* Goal of the exercise:
Lines with "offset" in them are to be located in the listing below and copied.

* Given information:
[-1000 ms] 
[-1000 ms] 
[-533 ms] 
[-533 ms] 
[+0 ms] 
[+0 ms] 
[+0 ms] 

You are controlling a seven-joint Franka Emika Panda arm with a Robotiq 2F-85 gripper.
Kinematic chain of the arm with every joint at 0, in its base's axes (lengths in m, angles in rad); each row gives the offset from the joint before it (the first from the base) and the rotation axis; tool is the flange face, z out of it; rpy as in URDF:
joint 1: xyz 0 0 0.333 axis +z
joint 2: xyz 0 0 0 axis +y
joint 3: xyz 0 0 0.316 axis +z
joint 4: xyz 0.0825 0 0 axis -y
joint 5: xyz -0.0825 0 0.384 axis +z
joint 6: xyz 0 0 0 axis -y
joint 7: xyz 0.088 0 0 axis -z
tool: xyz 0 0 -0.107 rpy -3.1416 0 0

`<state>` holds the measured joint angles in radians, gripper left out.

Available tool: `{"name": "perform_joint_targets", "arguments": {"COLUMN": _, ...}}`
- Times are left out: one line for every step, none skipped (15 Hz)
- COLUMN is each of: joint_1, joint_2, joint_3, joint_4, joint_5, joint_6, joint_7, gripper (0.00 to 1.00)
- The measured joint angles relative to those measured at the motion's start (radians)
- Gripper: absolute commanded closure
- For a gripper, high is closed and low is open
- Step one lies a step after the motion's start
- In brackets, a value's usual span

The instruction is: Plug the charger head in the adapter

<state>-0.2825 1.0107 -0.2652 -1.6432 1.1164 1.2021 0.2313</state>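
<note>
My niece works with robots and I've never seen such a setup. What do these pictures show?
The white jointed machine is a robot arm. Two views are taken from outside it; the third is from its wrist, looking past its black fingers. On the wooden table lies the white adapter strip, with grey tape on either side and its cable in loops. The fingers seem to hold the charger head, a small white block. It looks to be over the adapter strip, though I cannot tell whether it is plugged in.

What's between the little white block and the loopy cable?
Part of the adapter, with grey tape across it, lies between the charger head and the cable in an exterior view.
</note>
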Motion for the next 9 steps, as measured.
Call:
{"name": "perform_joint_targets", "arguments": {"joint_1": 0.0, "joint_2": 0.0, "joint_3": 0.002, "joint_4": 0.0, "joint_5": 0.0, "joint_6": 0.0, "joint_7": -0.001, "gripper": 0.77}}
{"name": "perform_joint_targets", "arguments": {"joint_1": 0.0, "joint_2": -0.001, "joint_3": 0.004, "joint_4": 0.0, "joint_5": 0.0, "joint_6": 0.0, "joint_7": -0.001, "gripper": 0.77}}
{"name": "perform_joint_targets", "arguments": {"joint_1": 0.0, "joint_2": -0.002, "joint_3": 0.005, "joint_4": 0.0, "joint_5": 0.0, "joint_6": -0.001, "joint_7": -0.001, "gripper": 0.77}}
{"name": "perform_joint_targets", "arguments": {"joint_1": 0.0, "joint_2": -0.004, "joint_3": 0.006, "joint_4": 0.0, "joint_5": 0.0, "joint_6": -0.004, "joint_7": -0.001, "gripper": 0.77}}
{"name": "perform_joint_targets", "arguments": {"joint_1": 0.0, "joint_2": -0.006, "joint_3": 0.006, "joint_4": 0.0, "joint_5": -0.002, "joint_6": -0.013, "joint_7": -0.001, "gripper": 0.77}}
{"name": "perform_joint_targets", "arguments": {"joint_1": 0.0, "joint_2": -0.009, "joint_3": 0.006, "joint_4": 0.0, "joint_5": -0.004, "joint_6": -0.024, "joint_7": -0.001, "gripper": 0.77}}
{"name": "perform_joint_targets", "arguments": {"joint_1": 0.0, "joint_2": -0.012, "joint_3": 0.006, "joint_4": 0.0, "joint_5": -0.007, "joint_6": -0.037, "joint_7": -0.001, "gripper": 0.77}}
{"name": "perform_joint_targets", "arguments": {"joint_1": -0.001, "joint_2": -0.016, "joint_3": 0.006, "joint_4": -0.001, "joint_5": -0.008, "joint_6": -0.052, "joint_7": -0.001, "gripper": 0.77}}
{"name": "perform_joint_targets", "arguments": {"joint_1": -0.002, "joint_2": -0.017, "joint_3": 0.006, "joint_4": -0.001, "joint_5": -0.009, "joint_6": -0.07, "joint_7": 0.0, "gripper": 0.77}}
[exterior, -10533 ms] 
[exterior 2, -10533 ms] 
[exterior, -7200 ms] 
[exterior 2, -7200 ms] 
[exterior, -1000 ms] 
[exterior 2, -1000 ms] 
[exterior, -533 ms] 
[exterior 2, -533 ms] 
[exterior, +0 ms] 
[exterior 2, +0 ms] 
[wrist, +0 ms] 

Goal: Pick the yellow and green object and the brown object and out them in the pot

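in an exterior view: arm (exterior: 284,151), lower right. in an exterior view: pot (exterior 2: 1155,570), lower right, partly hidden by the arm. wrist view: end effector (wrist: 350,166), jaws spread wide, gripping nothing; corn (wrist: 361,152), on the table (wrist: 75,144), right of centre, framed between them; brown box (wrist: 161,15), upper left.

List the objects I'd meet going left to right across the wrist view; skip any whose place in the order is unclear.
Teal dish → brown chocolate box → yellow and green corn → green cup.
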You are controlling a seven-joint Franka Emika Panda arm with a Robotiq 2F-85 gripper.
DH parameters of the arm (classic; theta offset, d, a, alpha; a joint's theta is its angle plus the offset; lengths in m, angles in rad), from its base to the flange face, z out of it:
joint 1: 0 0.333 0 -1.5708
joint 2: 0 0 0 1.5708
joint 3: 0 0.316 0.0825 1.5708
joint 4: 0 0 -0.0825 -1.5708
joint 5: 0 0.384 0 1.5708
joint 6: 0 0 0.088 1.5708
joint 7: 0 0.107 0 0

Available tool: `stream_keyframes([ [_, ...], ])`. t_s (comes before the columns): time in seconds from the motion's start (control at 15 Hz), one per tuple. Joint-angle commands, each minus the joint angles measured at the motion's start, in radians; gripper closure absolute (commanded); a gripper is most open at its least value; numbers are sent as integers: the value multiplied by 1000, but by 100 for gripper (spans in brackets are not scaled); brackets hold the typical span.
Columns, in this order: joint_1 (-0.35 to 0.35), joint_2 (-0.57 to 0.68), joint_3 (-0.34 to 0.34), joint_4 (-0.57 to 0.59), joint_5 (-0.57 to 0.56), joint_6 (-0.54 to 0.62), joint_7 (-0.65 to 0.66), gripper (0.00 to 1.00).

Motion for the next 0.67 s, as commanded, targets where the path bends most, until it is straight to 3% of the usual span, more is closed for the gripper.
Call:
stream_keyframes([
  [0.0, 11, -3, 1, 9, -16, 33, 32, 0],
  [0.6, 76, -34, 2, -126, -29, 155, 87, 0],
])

* Result below:
Kinematic chain of the arm with every joint at 0, in its base's axes (lengths in m, angles in rad); each row gives the offset from the joint before it (the first from the base) and the rotation axis; tool is the flange face, z out of it; rpy as in URDF:
DH parameters of the arm (classic; theta offset, d, a, alpha; a joint's theta is its angle plus the offset; lengths in m, angles in rad), from its base to the flange face, z out of it:

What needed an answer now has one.